Как правило, для наилучшего выживания используют медленное замораживание и быстрое оттаивание клеток. Замораживание не должно быть слишком медленным, так как увеличивает (облегчает) рост кристаллов льда. В то же время очень быстрое замораживание не обеспечивет выход воды из клеток.

Наиболее стабильные результаты получают и том случае, если температуру от 10 до – 20…30º С понижают со скоростью 1…3º С в минуту, затем следует охлаждение (10…30º С в минуту) до температуры – 90…120º С, после чего ампулы с клеточной взвесью переносят в жидкий_: азот, где и хранят при температуре    – 196º С.

Глицерин или диметилсульфоксид добавляют к питательной среде в концентрации 5…10%. При температуре – 196º С клетки хранят неограниченно долго. Жизнеспособность их после расконсервирования составляет около 40…97% (влияют условия и длительность хранения, природа клеток и др. ). Так, процент сохранения жизнеспособности перевиваемых клеток колеблется в пределах 85…97, диплоидных — 70…90, субкультур — 65-90, первичнотрипсинизированных — 40…45.

Оттаивание клеток проводят по возможности быстро, в течение 60…80 секунд в термостате или водяной бане при легком встряхивании ампул. Первые сутки клетки культивируют в той среде, в которой их замораживали, на следующий день для удаления глицерина питательную среду заменяют. Размороженные клетки сохраняют все свои первоначальные свойства.

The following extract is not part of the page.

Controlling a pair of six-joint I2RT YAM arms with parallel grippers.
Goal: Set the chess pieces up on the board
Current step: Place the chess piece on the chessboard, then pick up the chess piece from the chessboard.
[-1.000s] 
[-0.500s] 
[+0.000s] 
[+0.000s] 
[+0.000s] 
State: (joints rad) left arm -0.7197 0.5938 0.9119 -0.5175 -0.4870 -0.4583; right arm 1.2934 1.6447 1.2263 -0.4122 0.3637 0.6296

Транспортируют клеточные культуры в виде монослоя в небольшом количестве питательной среды, содержащей 5% сыворотки, 80…90% клеток сохраняют свою жизнеспособность при транспортировке в течение 7…8 дней.

Перевозить клетки можно в виде суспензии (концентрация клеток 100 тыс. в 1 см³), а при необходимости понижения температуры до 4° число клеток должно быть удвоено. В последнем случае возможно разрушение клеток и освобождение имеющегося в них токсина. Поэтому клетки после доставки необходимо промыть свежей средой.